Workflow Integration & Parameters

EPZ5676 is supplied as a solid compound (molecular weight: 562.71 Da) and is soluble at ≥28.15 mg/mL in DMSO and ≥50.3 mg/mL in ethanol (with ultrasonic assistance). It is insoluble in water. For biochemical assays, prepare fresh DMSO stock solutions and store aliquots at −20°C. In cell-based assays, MV4-11 cells respond to EPZ5676 at an IC₅₀ of 3.5 nM after 4–7 days of treatment. In vivo, use 35–70 mg/kg/day via intravenous injection for 21 days in rodent xenograft models. Avoid repeated freeze-thaw cycles and long-term storage of working solutions. The DOT1L inhibitor EPZ-5676 kit from APExBIO is validated for both enzyme and proliferation assays.

Conclusion & Outlook

EPZ5676 has set a new standard for potent and selective DOT1L inhibition, enabling precise dissection of H3K79 methylation dynamics in MLL-rearranged leukemia models.
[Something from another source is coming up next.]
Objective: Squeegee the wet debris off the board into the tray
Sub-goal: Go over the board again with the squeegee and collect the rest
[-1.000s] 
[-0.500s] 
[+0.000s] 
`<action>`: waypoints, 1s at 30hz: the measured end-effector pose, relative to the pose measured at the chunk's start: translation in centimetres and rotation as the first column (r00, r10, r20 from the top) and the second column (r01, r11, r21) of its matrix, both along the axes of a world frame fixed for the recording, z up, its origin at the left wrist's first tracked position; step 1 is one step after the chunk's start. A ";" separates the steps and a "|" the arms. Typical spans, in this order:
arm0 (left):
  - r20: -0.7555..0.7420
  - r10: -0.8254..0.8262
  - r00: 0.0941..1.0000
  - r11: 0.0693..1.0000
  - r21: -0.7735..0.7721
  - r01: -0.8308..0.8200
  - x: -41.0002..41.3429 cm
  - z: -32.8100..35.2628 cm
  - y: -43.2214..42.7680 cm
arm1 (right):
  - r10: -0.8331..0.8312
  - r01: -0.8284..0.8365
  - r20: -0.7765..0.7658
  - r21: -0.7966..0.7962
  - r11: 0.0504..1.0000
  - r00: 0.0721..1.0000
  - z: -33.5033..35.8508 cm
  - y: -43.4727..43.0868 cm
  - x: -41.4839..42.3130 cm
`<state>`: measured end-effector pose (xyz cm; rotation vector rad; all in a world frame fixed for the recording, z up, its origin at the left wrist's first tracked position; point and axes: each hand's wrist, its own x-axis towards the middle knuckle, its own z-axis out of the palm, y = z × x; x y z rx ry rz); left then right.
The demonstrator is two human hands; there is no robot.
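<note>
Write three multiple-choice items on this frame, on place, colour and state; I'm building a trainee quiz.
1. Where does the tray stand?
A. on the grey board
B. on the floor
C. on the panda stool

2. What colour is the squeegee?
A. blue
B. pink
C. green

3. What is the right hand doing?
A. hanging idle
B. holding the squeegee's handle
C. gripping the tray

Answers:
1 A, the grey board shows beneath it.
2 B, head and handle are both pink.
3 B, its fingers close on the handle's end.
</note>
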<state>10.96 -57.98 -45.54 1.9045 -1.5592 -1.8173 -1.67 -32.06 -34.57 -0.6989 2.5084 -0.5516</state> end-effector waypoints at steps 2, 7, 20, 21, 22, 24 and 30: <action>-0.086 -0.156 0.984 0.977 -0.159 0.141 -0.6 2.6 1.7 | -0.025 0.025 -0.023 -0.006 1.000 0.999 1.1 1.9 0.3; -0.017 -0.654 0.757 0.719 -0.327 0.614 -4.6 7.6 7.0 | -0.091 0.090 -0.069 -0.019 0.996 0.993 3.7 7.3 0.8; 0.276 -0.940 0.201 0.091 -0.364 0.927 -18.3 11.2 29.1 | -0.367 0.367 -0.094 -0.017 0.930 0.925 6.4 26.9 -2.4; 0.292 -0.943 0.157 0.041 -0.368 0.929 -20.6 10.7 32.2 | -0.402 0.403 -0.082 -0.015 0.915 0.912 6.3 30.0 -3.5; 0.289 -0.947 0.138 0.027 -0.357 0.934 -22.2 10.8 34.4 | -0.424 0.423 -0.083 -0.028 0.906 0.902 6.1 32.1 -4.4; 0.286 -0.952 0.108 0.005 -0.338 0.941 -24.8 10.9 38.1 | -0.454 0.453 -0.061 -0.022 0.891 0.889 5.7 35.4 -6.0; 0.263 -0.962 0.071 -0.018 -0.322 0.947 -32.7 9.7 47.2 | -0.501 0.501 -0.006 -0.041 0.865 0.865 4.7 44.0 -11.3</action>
Its nanomolar potency, high selectivity, and robust in vivo efficacy support its continued use in advanced epigenetic research and preclinical drug discovery. Future innovation may include combinatorial strategies and broader application in other epigenetic contexts, as explored in related translational research, which this article clarifies by emphasizing DOT1L specificity and cytotoxic benchmarks.